WHAT YOU ARE ASKED TO DO: Count every line that includes the string "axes" in the entries that follow. Nothing besides the number is needed.
□ □ □ □
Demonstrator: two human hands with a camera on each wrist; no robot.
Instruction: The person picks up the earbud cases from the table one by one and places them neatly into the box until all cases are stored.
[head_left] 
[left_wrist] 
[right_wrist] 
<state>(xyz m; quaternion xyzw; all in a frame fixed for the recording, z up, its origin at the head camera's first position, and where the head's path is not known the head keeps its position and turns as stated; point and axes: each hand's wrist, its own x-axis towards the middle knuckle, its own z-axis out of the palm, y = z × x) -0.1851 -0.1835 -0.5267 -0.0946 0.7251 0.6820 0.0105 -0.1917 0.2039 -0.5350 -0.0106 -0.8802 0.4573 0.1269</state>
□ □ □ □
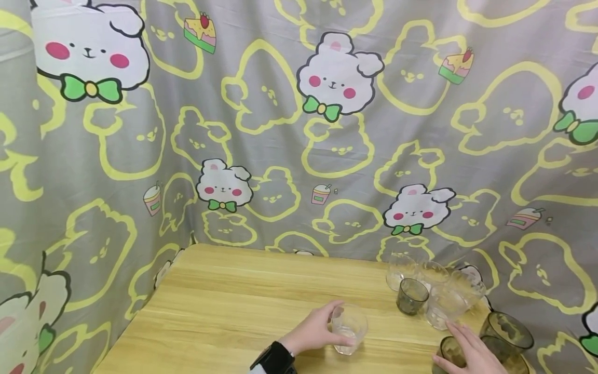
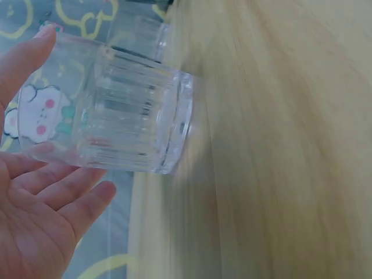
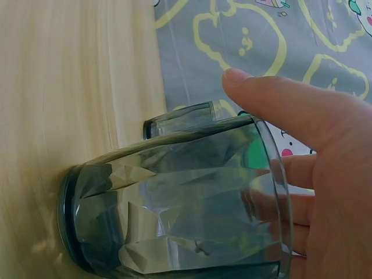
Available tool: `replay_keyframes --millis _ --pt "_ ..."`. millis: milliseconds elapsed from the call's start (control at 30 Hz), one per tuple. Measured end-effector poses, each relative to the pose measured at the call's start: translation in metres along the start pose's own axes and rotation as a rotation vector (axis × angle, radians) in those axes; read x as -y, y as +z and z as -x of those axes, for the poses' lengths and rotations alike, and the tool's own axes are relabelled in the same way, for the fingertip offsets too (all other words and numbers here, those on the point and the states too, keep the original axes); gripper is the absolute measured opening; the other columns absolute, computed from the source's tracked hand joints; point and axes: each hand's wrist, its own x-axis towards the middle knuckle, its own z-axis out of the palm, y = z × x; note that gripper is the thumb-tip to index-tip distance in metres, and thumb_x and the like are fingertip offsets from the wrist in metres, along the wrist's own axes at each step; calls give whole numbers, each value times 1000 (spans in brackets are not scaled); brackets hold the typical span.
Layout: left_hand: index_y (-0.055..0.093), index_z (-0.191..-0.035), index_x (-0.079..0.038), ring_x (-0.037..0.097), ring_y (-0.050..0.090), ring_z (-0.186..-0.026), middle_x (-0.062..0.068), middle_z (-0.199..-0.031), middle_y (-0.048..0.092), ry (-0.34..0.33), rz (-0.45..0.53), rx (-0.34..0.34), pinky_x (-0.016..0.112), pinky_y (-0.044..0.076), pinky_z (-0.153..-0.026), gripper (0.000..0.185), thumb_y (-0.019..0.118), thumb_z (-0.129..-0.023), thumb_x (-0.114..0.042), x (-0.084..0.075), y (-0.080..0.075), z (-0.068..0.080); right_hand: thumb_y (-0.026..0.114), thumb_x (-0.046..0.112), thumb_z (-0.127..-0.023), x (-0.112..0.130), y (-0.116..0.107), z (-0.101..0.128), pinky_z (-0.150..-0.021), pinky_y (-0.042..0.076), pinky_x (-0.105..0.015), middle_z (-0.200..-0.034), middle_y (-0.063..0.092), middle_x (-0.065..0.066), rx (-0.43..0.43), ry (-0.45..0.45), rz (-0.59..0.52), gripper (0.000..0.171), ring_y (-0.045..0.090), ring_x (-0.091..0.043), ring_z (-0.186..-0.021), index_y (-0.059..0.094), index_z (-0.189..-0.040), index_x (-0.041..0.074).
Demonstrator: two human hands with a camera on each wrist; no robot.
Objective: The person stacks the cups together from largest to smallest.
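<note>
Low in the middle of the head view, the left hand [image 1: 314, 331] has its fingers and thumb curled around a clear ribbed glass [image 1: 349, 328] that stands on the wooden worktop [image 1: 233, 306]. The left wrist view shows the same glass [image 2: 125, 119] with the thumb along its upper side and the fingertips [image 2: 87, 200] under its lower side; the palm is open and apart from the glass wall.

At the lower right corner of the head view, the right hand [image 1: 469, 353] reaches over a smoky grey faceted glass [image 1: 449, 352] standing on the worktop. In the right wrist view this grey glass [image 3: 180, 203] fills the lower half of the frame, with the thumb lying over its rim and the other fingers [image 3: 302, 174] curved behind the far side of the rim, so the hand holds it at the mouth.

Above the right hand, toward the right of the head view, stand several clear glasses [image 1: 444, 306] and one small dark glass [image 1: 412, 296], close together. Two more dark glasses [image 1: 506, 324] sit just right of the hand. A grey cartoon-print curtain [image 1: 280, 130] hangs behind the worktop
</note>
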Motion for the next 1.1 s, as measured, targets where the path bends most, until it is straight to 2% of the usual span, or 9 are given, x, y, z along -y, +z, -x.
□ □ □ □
EXPECTED ANSWER: 2